EXERCISE INSTRUCTIONS |
Below are records; reproduce exactly the lines from the first through the one containing "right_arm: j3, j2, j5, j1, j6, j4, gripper".

■ ■ ■ ■ ■

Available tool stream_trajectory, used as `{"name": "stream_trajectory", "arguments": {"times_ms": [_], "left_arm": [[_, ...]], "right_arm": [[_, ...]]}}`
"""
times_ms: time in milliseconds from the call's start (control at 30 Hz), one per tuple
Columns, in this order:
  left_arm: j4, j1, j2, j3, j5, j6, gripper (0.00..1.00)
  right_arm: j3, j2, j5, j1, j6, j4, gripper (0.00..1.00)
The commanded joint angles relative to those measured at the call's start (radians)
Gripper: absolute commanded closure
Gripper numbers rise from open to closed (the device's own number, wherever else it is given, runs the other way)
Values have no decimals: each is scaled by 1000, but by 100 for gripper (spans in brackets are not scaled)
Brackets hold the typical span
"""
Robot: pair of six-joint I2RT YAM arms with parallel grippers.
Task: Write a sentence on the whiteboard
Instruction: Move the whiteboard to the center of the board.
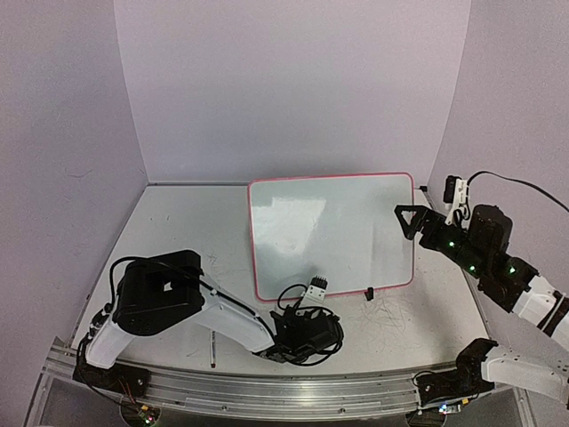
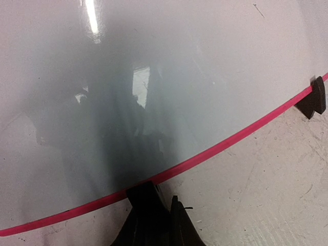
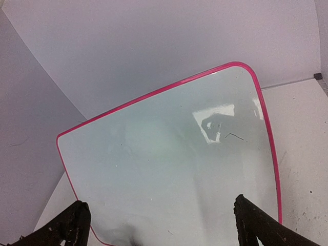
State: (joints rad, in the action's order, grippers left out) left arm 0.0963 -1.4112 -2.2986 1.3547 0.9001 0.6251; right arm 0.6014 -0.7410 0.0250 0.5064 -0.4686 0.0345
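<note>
Across the middle of the scuffed grey tabletop (image 1: 178, 222) sits the rectangular white board with the thin red-pink frame (image 1: 329, 231), one long edge facing the arms. Whether it lies flat or tilts up cannot be told. At that near edge the left gripper (image 2: 164, 210) has its black fingers drawn close, only a slit between them. They meet a black block (image 2: 146, 190) set across the frame; black on black, where finger ends and block begins is hard to make out. One small black clip foot (image 2: 313, 98) shows further right on the same edge. By the board's right edge the right gripper (image 3: 159, 225) hangs with fingers spread wide, holding nothing, both fingers cut off by the wrist picture's lower border. A short dark stroke (image 3: 236, 136) on the board and grey scribbles (image 1: 391, 311) on the table off its near right corner are too faint to read.
</note>
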Motion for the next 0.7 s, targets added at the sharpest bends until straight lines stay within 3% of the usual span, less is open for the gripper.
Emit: {"name": "stream_trajectory", "arguments": {"times_ms": [0,200,367,667], "left_arm": [[44,-73,-39,80,-139,-70,100],[33,-78,-23,85,-132,-94,93],[34,-78,38,61,-178,-135,60],[34,-78,252,-68,-248,-172,42]], "right_arm": [[18,-25,-2,4,-6,6,2],[3,-30,0,4,-18,18,2],[16,-57,2,3,-7,21,2],[19,-66,35,3,10,43,2]]}}
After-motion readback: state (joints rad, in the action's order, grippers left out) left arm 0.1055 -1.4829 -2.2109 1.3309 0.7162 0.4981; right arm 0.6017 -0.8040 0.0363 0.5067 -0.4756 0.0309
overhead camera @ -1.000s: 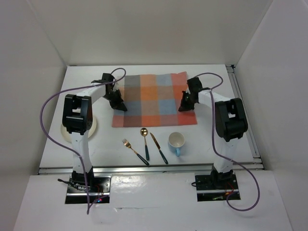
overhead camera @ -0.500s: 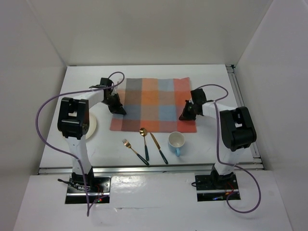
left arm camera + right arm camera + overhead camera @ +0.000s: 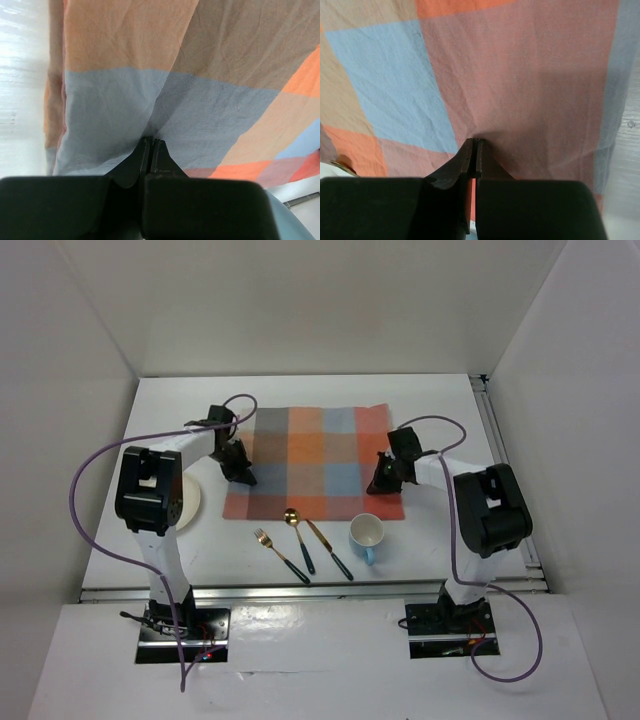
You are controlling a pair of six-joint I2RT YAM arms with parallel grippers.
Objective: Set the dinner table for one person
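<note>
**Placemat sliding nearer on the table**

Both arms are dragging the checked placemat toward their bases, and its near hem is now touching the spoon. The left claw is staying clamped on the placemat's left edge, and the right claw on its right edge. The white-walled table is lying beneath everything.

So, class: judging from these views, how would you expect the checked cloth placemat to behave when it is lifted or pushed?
Probably floppy: the placemat creases where the left gripper and right gripper pinch it. Likely light, since two fingertip pinches seem enough to hold it. Pushed, it would likely bunch up, and might nudge the spoon at its near edge.
</note>
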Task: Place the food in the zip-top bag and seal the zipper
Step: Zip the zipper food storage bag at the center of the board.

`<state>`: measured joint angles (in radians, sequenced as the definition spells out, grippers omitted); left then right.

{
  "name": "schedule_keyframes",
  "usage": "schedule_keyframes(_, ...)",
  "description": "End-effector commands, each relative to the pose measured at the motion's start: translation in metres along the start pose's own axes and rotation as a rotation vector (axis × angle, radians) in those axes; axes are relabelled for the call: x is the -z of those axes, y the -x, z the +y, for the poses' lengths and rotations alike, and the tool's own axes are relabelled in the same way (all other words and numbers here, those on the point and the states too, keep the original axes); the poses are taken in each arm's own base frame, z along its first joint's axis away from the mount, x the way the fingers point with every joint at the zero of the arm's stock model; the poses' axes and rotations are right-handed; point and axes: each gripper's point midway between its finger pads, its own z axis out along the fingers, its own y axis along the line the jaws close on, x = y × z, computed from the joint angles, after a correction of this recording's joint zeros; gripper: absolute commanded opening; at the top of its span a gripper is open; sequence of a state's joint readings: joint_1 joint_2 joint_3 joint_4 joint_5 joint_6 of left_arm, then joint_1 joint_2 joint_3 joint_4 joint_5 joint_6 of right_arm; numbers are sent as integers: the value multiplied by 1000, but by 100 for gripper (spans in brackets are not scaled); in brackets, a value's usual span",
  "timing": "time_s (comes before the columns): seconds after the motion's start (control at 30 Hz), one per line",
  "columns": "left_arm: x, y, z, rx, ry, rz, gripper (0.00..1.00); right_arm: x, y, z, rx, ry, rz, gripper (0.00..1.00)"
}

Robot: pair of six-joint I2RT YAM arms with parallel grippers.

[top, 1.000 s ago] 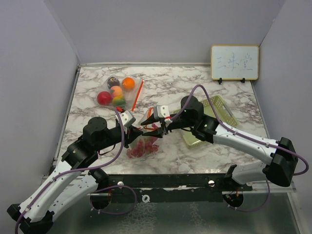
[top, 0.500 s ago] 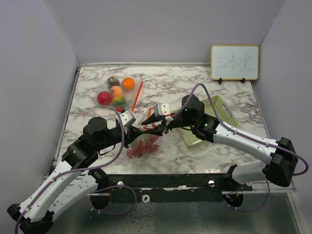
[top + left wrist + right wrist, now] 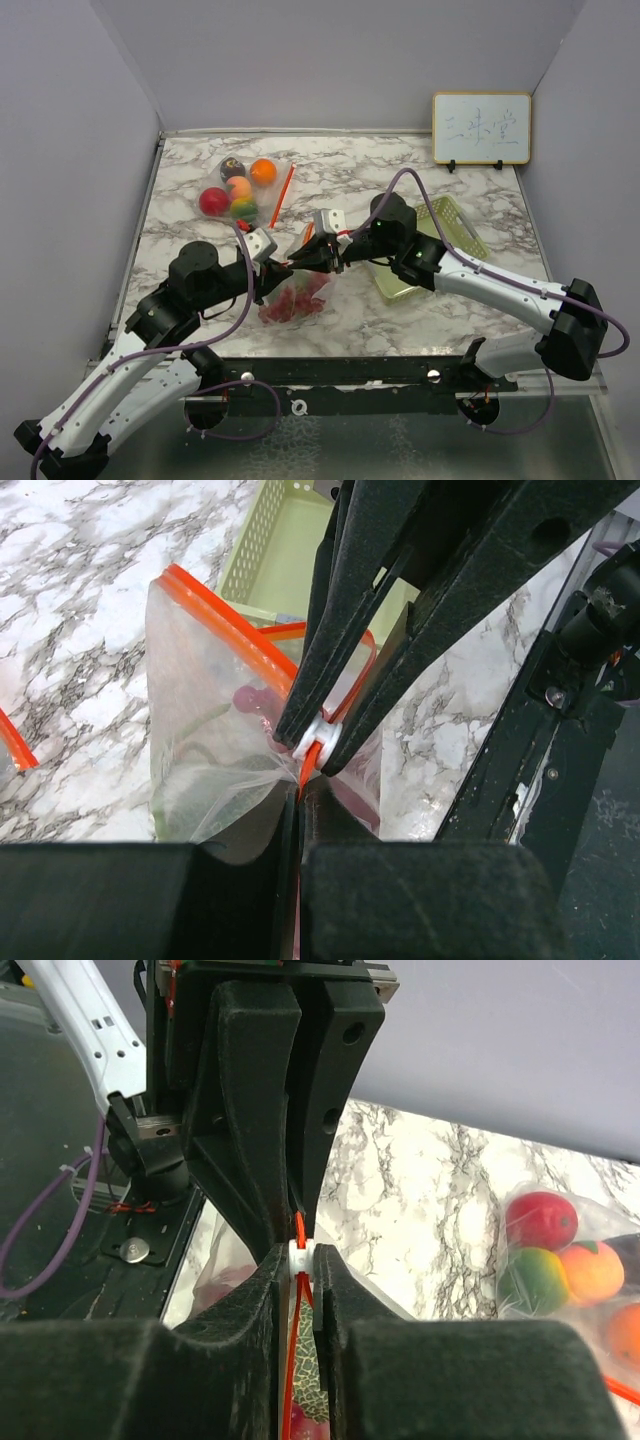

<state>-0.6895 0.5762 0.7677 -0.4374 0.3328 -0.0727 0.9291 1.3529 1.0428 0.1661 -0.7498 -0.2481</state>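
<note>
Clear zip-top bag (image 3: 292, 298) just left of the pale green mesh basket (image 3: 455, 225), mouth lifted, body resting on the white marble table (image 3: 400, 170). Holds a bunch of small red grapes (image 3: 285, 308). Green netted surface (image 3: 305, 1390) low in the bag, likely the melon. Orange zipper strip (image 3: 225, 620) along the mouth, white slider (image 3: 318, 748) at the end where both grippers meet.

Right gripper (image 3: 300, 1260) now pinched onto that white slider, jaws narrow with only the slider between them. A second ago stood noticeably wider and a little nearer the basket. Left gripper (image 3: 300, 825) unchanged: jaws fully closed on the bag's corner beside the slider, bracing it. Tips of the two grippers almost touching.

Means the grasp on the slider looks done and sealing is about to begin. Zipper not yet closed, strip bowed open on the basket side. Next move likely a pull of the slider along the strip, away from the left gripper's hold. Risk of slider slipping or bag twisting.

Second clear bag (image 3: 245, 188) well left of and behind the basket, lying flat, with red apple (image 3: 213, 201), orange (image 3: 263, 172), dark purple fruit (image 3: 232, 168) and yellow-peach fruit (image 3: 238, 187) inside; no gripper near. Small whiteboard (image 3: 481, 128) behind the basket, against the wall.
</note>
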Motion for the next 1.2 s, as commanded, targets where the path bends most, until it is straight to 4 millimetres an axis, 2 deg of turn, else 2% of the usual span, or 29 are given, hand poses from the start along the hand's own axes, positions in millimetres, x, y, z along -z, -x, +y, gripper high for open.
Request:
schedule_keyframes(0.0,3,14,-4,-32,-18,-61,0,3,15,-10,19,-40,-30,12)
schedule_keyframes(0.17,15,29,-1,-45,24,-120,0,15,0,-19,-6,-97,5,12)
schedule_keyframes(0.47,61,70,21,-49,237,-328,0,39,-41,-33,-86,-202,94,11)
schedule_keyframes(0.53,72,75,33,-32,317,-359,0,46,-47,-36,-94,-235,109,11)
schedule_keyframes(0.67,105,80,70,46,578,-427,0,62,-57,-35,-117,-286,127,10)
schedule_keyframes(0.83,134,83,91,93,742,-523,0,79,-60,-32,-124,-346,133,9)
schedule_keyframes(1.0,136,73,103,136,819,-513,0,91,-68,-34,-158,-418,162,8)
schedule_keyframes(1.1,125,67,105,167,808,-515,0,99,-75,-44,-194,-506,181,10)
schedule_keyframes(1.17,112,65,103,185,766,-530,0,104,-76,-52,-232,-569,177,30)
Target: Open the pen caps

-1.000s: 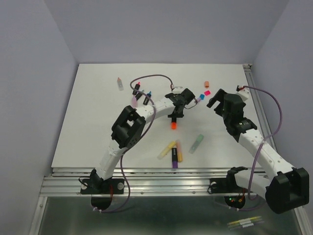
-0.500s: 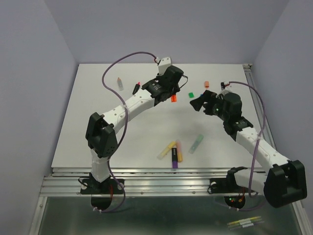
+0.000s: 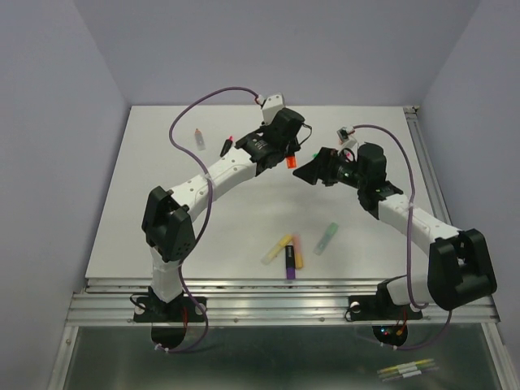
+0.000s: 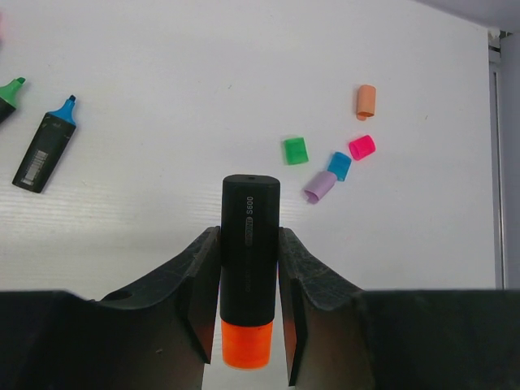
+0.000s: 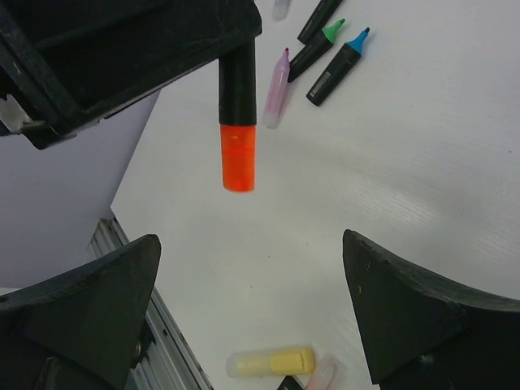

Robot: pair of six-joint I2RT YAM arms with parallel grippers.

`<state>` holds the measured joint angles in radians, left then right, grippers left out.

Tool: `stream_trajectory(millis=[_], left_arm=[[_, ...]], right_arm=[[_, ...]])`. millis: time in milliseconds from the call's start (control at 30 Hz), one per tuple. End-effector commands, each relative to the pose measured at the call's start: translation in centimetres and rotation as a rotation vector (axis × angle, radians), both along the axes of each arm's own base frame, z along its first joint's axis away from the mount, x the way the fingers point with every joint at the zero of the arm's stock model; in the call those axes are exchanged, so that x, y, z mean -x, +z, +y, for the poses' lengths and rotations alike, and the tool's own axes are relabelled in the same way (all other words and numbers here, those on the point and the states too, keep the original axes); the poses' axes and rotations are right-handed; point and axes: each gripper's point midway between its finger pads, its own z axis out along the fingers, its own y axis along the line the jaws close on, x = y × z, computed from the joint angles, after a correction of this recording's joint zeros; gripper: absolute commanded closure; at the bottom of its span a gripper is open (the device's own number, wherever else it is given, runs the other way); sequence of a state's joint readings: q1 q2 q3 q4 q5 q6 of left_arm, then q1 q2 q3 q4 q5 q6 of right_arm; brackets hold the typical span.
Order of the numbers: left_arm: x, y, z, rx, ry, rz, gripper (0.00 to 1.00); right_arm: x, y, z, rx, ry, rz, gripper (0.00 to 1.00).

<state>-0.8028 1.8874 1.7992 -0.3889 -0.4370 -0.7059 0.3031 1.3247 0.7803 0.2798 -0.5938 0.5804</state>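
My left gripper [image 4: 249,244] is shut on the black barrel of a pen [image 4: 249,219], held above the table with its orange cap [image 4: 247,344] still on. In the top view the left gripper [image 3: 283,153] sits at mid-back and the orange cap [image 3: 290,162] points toward my right gripper [image 3: 309,173]. The right gripper [image 5: 252,301] is open wide, a short way from the orange cap [image 5: 239,158], with nothing between its fingers. Loose pen caps lie on the table: green [image 4: 295,150], blue [image 4: 339,165], pink [image 4: 361,147], peach [image 4: 366,101] and purple [image 4: 319,186].
Uncapped pens lie at the back left: a blue-tipped one [image 5: 337,65], a green-tipped one [image 5: 315,45] and a pale pink one [image 5: 276,89]. Capped pens lie near the front: yellow [image 3: 276,249], purple-capped black [image 3: 290,263], pale green [image 3: 327,238]. A metal rail [image 3: 268,305] edges the table.
The left arm has lifted the orange-capped pen off the table's middle and carried it back, then held still. The right gripper has swung left toward the cap, staying open.
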Motion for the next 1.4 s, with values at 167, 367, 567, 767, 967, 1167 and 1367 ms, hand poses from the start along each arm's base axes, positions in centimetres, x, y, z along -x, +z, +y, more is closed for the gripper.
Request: stream_trajectory(millis=[167,367,567,767,967,1167,1367], left_arm=[[-0.2,1.9,-0.9,0.075,0.002,-0.016,1.0],[0.0,2.1,-1.1,0.092,-0.005,-0.008,1.0],[0.0,2.2,-1.1,0.102,0.007,-0.008,1.0],[-0.2,2.5,-0.7,0.108,0.034,-0.012,1.0],[-0.1,2.7,-0.8,0.115,0.03,-0.011,1.0],[-0.1,2.8,-0.9,0.126,0.035,-0.01,1.0],[-2.3,3.5,-0.4,0.166,0.092,-0.075,1.0]], right_arm=[[-2.5,5.4,3.0,-0.08,0.06,-0.167,0.07],[-4.2,5.2,3.9,-0.041,0.016,-0.17,0.18],[-4.8,4.3,5.0,-0.028,0.015,-0.14,0.35],[-5.0,4.0,5.0,-0.021,-0.01,-0.121,0.44],[-5.2,3.9,5.1,-0.015,-0.018,-0.116,0.53],[-5.2,3.5,5.5,-0.008,0.0,-0.092,0.71],[-3.5,3.6,6.4,-0.04,0.089,-0.056,0.99]])
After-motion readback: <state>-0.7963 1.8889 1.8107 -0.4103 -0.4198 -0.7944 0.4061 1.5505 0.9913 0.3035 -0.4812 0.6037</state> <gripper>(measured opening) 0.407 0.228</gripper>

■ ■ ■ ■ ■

WRITTEN REPLY |
Available tool stream_trajectory, used as `{"name": "stream_trajectory", "arguments": {"times_ms": [_], "left_arm": [[_, ...]], "right_arm": [[_, ...]]}}`
"""
times_ms: time in milliseconds from the call's start (control at 30 Hz), one per tuple
Columns, in this order:
  left_arm: j4, j1, j2, j3, j5, j6, gripper (0.00..1.00)
  right_arm: j3, j2, j5, j1, j6, j4, gripper (0.00..1.00)

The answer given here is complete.